Eli elime değdi de hem ben yandım hem kendi
Pencereden at beni de, yar yanına kat beni
Eli elime değdi de hem ben yandım hem kendi
Hamaylı tak boynuma da, köle diye sat beni
Eli elime değdi de hem ben yandım hem kendi
Eli etekli yarim de, göğsü yelekli yarim
Eli elime değdi de hem ben yandım hem kendi
Beni koymuş el alıyor, mermer yürekli yarim
Eli elime değdi de hem ben yandım hem kendi
Kaynak: Mahmut Kuşcu / Derleyen : Muzaffer Sarısözen
Şeyda Bülbül Terk Edeli Bu Bağı
Diğer türkü Muzo’nun bir Tv binasını gezmesi sırasında karşımıza çıkıyor:
Koca bina sessiz.
(Erol)- Sanki Bayburtlu Zihni’nin şiiri. Hani bestelenmiştir ya.
Yavru gitmiş, ıssız kalmış otağı. (syf. 154)
Vardım ki yurdundan ayağ göçürmüş
Yavru gitmiş ıssız kalmış otağı
Camlar şikest olmuş, meyler dökülmüş
Sakiler meclisten çekmiş ayağı
Zihni dert elinden her zaman ağlar
Vardım ki bağ ağlar, bağıban ağlar
Sünbüller perişan güller kan ağlar
Şeyda bülbül terk edeli bu bağı
Makam: Şehnaz
Beste: Nevres Paşa
Güfte: Bayburtlu Zihni
Muzo da Mustafa Kutlu da türkü seviyor. İster Mustafa Kutlu, iste Muzo söylemiş olsun, ne kadar haklılar:
Bir kere bizim türkülerimiz tarım toplumundan kalma. Tekrar edip duruyoruz. Yeni hayat türkü üretemiyor, üretemez. Şarkılar, yani alaturka olanlar geçmiş zamanın ruhuna bağlı idi. O ruh kayboldu. (syf. 198)

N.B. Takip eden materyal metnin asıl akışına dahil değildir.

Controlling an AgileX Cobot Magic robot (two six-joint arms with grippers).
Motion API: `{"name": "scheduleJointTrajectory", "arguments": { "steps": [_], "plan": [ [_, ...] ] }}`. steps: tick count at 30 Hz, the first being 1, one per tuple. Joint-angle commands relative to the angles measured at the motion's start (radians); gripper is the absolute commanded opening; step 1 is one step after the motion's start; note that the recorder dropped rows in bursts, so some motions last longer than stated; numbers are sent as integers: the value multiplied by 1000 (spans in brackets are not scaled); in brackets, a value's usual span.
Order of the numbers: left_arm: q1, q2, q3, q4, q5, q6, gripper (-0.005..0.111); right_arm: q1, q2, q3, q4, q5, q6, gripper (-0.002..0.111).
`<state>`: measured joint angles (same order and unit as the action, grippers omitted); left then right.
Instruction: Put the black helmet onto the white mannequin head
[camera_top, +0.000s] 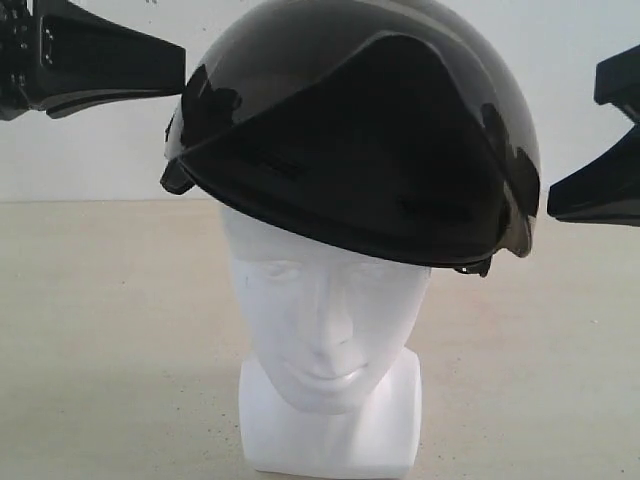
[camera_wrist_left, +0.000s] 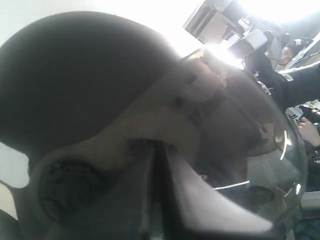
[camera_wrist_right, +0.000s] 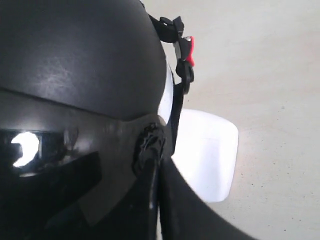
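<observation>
Atop the white mannequin head (camera_top: 330, 330), the black helmet (camera_top: 350, 130) sits between closed left pincer (camera_top: 172, 62) and closed right pincer (camera_top: 562, 200); tabletop (camera_top: 100, 350) open around.

From my end the glossy black helmet (camera_top: 350, 130) is sitting on top of the white mannequin head (camera_top: 325, 330), with its dark smoky visor (camera_top: 370, 160) across the front. It's cocked a bit, rim lower on the right of the exterior view than on the left. It covers the forehead, so the eyes, nose and mouth show under the rim, and the head stands upright on its squared base (camera_top: 330, 440), with a red-tabbed strap clip (camera_wrist_right: 189, 50) at the helmet's side.
</observation>
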<state>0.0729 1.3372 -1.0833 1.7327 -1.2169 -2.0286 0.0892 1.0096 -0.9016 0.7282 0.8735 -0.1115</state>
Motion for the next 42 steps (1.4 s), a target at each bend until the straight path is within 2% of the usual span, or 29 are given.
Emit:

Türküleri internetten bulup, dinlemek mümkün. Onları dinlerken hadi bir de kitap adı not edelim. Muzo’nun tavsiyesi:
Düşünürler, yazarlar, sanatçılar da böyledir. Madalyonun öteki yüzüne baksan tiksinirsin. “Entelektüeller” diye bir kitap okumuştum. Jan Jak Ruso’dan, Hemingvey’e kadar pek çko düşünür ve sanatçının gerçek yüzünü anlatıyordu. Şoke oldum. Bulursan oku. (syf. 164)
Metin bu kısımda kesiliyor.